▸ **EXERCISE DIRECTIONS**: From the listing below, copy only the lines from the line that contains "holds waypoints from" to the line that contains "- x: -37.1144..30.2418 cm", counting those two lines as part of the copy.

────────────────────────────────────────

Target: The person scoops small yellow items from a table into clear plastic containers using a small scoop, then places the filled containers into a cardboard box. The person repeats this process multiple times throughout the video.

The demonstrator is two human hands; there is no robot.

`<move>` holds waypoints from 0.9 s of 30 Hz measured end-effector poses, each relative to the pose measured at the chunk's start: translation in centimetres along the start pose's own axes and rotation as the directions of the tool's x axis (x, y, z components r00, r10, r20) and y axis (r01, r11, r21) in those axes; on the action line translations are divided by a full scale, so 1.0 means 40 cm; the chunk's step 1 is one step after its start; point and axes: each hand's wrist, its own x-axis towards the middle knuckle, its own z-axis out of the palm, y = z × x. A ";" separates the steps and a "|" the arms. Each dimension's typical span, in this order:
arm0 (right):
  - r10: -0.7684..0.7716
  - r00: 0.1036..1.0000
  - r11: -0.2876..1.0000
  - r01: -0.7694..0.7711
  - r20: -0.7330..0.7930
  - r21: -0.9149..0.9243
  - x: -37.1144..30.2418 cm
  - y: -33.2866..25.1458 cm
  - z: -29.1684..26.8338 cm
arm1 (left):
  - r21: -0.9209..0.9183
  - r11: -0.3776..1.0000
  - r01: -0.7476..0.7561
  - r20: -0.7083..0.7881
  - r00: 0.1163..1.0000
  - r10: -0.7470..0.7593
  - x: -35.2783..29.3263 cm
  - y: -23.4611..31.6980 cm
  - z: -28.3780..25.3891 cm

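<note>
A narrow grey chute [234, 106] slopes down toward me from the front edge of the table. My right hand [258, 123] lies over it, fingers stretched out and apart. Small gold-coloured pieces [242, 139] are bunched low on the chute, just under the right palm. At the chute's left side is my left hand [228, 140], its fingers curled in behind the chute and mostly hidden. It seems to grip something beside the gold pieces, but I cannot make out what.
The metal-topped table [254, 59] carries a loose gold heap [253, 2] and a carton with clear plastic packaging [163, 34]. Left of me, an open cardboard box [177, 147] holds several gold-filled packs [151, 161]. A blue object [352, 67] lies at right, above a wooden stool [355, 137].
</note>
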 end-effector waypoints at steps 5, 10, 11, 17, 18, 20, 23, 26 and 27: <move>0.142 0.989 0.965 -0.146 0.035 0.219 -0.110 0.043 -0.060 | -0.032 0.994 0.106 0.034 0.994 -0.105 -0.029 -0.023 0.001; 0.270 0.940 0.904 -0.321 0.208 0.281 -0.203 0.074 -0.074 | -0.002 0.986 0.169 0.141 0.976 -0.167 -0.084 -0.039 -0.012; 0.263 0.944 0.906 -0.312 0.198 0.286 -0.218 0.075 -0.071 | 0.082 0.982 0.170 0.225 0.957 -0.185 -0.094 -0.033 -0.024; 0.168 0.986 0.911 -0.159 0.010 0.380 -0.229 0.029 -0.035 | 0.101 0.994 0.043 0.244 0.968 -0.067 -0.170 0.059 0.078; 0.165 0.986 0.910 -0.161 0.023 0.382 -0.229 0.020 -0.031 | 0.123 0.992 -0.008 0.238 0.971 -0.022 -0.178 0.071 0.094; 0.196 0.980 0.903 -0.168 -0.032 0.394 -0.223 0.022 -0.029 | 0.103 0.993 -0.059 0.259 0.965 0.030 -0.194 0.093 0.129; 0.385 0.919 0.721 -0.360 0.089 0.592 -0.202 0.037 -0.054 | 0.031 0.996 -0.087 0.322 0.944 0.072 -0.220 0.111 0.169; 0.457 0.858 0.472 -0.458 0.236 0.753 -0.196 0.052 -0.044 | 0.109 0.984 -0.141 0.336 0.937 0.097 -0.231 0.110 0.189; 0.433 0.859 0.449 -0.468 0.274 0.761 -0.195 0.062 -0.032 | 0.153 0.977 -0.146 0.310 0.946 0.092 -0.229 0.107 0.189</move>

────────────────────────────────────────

▸ **RESPONSE**:
`<move>` holds waypoints from 0.9 s of 30 Hz measured end-effector poses, each relative to the pose measured at the chunk's start: translation in centimetres along the start pose's own axes and rotation as the directions of the tool's x axis (x, y, z components r00, r10, r20) and y axis (r01, r11, r21) in those axes; on the action line translations are divided by a full scale, so 1.0 means 40 cm; the chunk's step 1 is one step after its start; point and axes: each hand's wrist, its own x-axis towards the middle knuckle, its own z-axis out of the palm, y = z × x. A ";" separates the steps and a "|" the arms. Each dimension's typical span, in this order:
arm0 (right):
  - r10: -0.7684..0.7716
  - r00: 0.1036..1.0000
  - r11: -0.2876..1.0000
  - r01: -0.7694..0.7711
  - r20: -0.7330..0.7930
  - r21: -0.9149..0.9243
  - x: -37.1144..30.2418 cm

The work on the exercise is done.